Moderated usability testing
- Number of participant: 14 (mix of mobile and desktop)
- Designs tested: 3 (1 per participant)
- Test period: October, 2017
- Scenarios:
- “Imagine you just finished looking at how to renew your passport and now you want to check your CRA tax account. Can you find the CRA account login page by searching for “login” in the search box?””
- Find a way to only see the results for “login” at Health Canada without leaving this page. (You don’t have to find an account page.)””
- “Imagine you are looking for your Canada Revenue Agency (CRA) tax account from the CRA homepage, open in front of you. How would you find it? (Please note that you can use search).”
Designs tested
First click testing (2018)
Design 1: Contextual search, no well, bulleted link to see all:
Design 2: Contextual search, well with link under search box:
Design 3: Contextual search, well with radio buttons for context options, context byline:
Design 4: Contextual search, well with radio buttons, byline, context labels:
Design 5: Contextual search, dropdown beside search box:
Design 6: Contextual search, facet box and labels by Institution:
Design 7: Contextual search, facet box and labels by Theme:
Moderated usability testing (2017)
Design 1: Live IRCC search (2017):
Design 2: Search results with radio button context toggle (horizontal, well):
Design 3: Search results with radio button context toggle (vertical, no well):
Test results
First click testing (2018)
The first click study showed a considerable amount of consistency across improvements:
- Labels in the search results account for the greatest jump in success (4, 6, 7)
- Facet box to the left of the result set was much more effective than a context toggle under the search box
- If a facet box is not available, then more successful context toggles were:
- Associated with the search box by proximity and with a well
- Radio buttons showing the currently selected context and the alternative did better than simply a link
- Showing just the current context in a dropdown pattern did poorly
Moderated usability testing (2017)
The purpose of the moderated usability testing in Oct was mostly qualitative.

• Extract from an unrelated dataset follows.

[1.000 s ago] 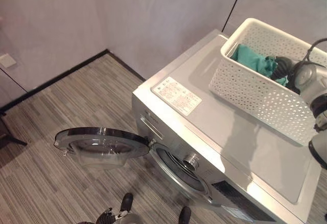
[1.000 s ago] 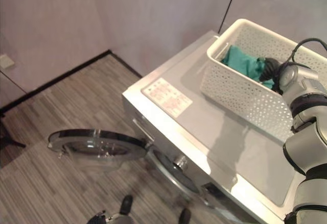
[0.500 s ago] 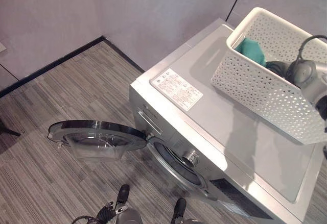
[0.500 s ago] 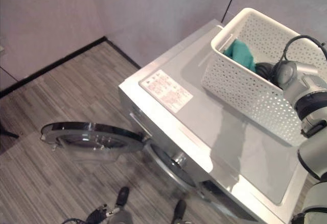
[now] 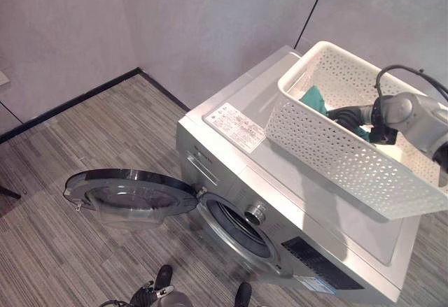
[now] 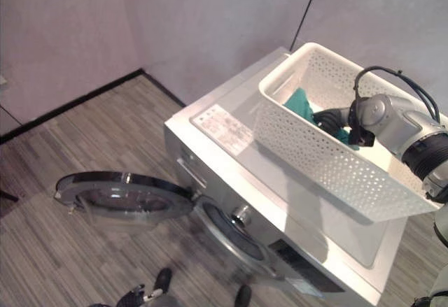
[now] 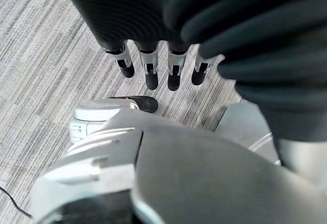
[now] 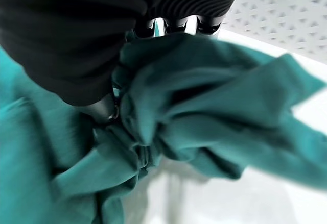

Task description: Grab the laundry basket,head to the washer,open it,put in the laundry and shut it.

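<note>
Reaching into the laundry basket (image 5: 336,150), the right hand (image 6: 329,119) now sits deeper among the laundry than it did a second ago, when it lay near the basket's far end. The head camera has shifted over that second, so the basket's apparent move across the washer (image 5: 280,202) top is partly a change of viewpoint; whether the basket itself slid cannot be judged with confidence.

State of the right hand: its wrist view shows the fingers (image 8: 173,26) buried in bunched teal cloth (image 8: 204,112), the fabric gathered tightly around them. The fingers appear curled into the cloth, which I judge to be a grasp.

The left hand (image 7: 153,60) hangs low over the floor with fingers straight, holding nothing.

Meaning for the task: the basket stands on the washer, the washer door (image 5: 129,188) is swung fully open, and the drum opening (image 5: 234,223) is clear. The lifting of laundry is in hand; loading and closing are not yet done.

The laundry is soft, creased teal fabric, bunched in the basket's middle.
</note>
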`<state>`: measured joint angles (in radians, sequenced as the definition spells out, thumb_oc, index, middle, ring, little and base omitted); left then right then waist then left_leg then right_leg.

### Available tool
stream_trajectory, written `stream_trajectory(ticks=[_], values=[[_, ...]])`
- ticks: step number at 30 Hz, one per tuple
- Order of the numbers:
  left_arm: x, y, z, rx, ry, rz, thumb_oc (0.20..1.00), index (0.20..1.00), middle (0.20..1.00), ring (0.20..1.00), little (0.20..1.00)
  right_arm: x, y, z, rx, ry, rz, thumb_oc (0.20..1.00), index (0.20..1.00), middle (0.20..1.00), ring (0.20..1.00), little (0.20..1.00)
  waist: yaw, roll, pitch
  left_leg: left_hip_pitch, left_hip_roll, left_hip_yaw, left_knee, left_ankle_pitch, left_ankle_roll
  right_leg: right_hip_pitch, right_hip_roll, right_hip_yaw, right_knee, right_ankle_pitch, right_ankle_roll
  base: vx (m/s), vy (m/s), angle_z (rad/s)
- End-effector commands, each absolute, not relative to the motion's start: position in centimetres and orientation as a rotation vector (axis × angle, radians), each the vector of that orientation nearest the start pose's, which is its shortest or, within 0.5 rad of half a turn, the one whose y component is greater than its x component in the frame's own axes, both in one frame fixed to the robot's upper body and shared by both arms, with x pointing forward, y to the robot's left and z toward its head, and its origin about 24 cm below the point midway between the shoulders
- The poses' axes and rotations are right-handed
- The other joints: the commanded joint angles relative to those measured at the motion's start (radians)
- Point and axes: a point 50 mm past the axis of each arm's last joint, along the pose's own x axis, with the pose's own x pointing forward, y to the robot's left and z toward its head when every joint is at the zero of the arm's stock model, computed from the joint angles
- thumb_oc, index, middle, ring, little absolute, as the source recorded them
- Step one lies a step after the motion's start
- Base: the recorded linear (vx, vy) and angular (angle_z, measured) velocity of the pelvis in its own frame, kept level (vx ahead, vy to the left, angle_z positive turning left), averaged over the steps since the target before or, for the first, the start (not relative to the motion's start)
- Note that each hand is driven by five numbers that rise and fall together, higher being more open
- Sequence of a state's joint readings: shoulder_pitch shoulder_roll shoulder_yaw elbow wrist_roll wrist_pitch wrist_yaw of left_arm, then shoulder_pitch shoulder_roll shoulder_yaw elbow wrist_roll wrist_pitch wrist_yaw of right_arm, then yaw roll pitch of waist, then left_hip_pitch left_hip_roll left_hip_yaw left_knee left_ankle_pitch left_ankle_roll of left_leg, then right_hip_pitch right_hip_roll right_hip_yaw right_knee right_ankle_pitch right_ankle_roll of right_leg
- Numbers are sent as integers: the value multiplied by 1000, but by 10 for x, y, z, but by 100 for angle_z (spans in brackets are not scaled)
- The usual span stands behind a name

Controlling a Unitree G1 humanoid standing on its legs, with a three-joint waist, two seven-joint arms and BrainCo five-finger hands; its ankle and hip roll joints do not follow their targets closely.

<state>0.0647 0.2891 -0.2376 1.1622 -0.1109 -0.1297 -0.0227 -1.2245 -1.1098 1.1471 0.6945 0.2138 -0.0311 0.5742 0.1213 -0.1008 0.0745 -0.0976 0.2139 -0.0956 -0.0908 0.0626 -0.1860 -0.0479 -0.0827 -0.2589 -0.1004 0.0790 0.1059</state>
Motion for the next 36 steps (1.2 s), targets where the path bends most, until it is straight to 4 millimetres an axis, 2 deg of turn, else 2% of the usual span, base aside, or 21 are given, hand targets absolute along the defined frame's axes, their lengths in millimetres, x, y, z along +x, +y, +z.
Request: stream_trajectory(ticks=[1, 3, 4, 5, 8, 10, 16, 17, 18, 19, 23, 25, 27, 29, 30, 33, 36], values=[[80, 235, -161, 322, 1166, -53, 1000, 1000, 1000, 1000, 1000, 370, -310, 253, -1346, 259, 189, 200, 200, 200, 200, 200, 12, -15, -18, 99, 27, 26, 4, 6, 9, 8, -47, 15, 25, -59, 57, 0, 0, 0], [78, 235, -161, 328, 1176, -47, 1000, 1000, 1000, 1000, 1000, 367, -332, 268, -1274, 206, 6, 200, 200, 200, 200, 200, 6, -13, -26, 106, 22, 26, 4, -1, 12, 15, -49, 13, 26, -60, 58, 0, 0, 0], [78, 236, -161, 329, 1176, -46, 1000, 1000, 1000, 1000, 1000, 367, -332, 268, -1273, 206, 6, 200, 200, 200, 200, 200, 7, -14, -26, 107, 23, 26, 4, -1, 12, 16, -49, 13, 26, -61, 58, 22, 32, -2], [78, 235, -162, 344, 1180, -51, 1000, 1000, 1000, 1000, 1000, 362, -350, 281, -1208, 143, -162, 200, 200, 200, 200, 200, -2, -11, -35, 116, 15, 28, 4, -19, 17, 25, -54, 15, 29, -63, 59, 0, 0, 0], [79, 236, -161, 352, 1180, -52, 1000, 1000, 1000, 1000, 1000, 361, -352, 283, -1195, 119, -200, 200, 200, 200, 200, 200, -5, -12, -37, 120, 12, 29, 4, -24, 20, 29, -55, 15, 31, -63, 59, 11, 19, -1], [80, 237, -161, 368, 1179, -39, 1000, 1000, 1000, 1000, 1000, 358, -354, 302, -1145, 8, -301, 200, 200, 200, 200, 200, -16, -10, -44, 129, 4, 32, 4, -42, 28, 34, -61, 19, 39, -65, 61, 7, 35, -9], [81, 234, -162, 382, 1176, -31, 1000, 1000, 1000, 1000, 1000, 354, -344, 331, -1056, -204, -397, 200, 200, 200, 200, 200, -37, -6, -57, 150, -12, 41, 4, -72, 44, 44, -74, 33, 48, -67, 63, 8, 37, -6], [81, 235, -162, 383, 1176, -30, 1000, 1000, 1000, 1000, 1000, 354, -344, 331, -1056, -204, -398, 200, 200, 200, 200, 200, -36, -7, -56, 151, -12, 41, 4, -72, 44, 44, -74, 34, 48, -67, 63, 7, 52, -1], [81, 234, -162, 383, 1175, -20, 1000, 1000, 1000, 1000, 1000, 349, -341, 345, -1031, -300, -443, 200, 200, 200, 200, 200, -47, -3, -61, 157, -19, 45, 4, -79, 48, 46, -79, 38, 50, -65, 65, 8, 54, -5], [81, 233, -162, 385, 1174, -17, 1000, 1000, 1000, 1000, 1000, 346, -341, 347, -1033, -321, -462, 200, 200, 200, 200, 200, -49, -3, -63, 160, -20, 47, 4, -82, 50, 47, -80, 41, 51, -66, 66, 11, 76, -8], [83, 232, -162, 397, 1171, -6, 1000, 1000, 1000, 1000, 1000, 323, -351, 370, -983, -484, -643, 200, 200, 200, 200, 200, -68, 4, -75, 172, -39, 52, 4, -102, 65, 46, -92, 50, 59, -62, 72, 5, 91, -3], [84, 231, -162, 395, 1169, 7, 1000, 1000, 1000, 1000, 1000, 303, -361, 384, -945, -569, -765, 200, 200, 200, 200, 200, -83, 9, -79, 181, -56, 57, 4, -116, 76, 44, -106, 60, 64, -53, 81, 6, 116, -5], [84, 231, -162, 402, 1170, 7, 1000, 1000, 1000, 1000, 1000, 289, -368, 389, -921, -619, -831, 200, 200, 200, 200, 200, -92, 11, -80, 185, -65, 58, 4, -125, 83, 40, -112, 69, 66, -50, 85, -1, 88, -6], [84, 230, -163, 405, 1173, 6, 1000, 1000, 1000, 1000, 1000, 272, -381, 394, -882, -654, -911, 200, 200, 200, 200, 200, -101, 13, -84, 189, -75, 61, 4, -132, 89, 37, -119, 76, 69, -45, 90, 2, 87, -10], [82, 232, -163, 409, 1181, 9, 1000, 1000, 1000, 1000, 1000, 257, -392, 399, -878, -664, -980, 200, 200, 200, 200, 200, -110, 15, -86, 191, -87, 64, 4, -138, 95, 33, -126, 83, 70, -39, 95, 1, 97, -12], [80, 234, -163, 413, 1190, 21, 1000, 1000, 1000, 1000, 1000, 238, -407, 401, -895, -655, -1056, 200, 200, 200, 200, 200, -125, 15, -92, 195, -99, 72, 4, -145, 100, 30, -137, 89, 70, -30, 102, 3, 69, -13], [77, 236, -163, 406, 1200, 41, 1000, 1000, 1000, 1000, 1000, 222, -423, 393, -926, -604, -1129, 200, 200, 200, 200, 200, -141, 16, -96, 197, -108, 81, 4, -150, 104, 29, -145, 94, 68, -24, 109, -2, 39, -6]])
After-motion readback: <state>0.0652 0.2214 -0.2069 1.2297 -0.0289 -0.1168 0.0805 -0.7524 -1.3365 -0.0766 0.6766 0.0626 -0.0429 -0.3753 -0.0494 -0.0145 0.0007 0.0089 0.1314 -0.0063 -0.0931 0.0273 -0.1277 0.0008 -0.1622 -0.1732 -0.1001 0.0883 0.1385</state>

The design team was able to compare one of the contextual search patterns being used at the time by IRCC with a prototyped version based on a radio button interaction.
High level findings from the search results page testing:
- On all 3 designs search page designs, many participants didn’t even realize they were in automatically applied context - need to reconsider design
- Participants began their task on an immigration topic page. Their search took them either to the live IRCC results page or the prototyped results
- Mobile performed much worse than desktop on all designs
- This issue was not addressed in the later first click testing.
Recalls task performance testing (2018)
The recalls optimization project was not testing the same prototypes. It was expressly intended to test a specialised search for recalls and safety alerts.
However, a few key findings came out of the recalls study that were used to inform the search prototypes and facet designs for the longer term solution.
Specialised search findings will be summarised in a separate research summary. (Add link when available)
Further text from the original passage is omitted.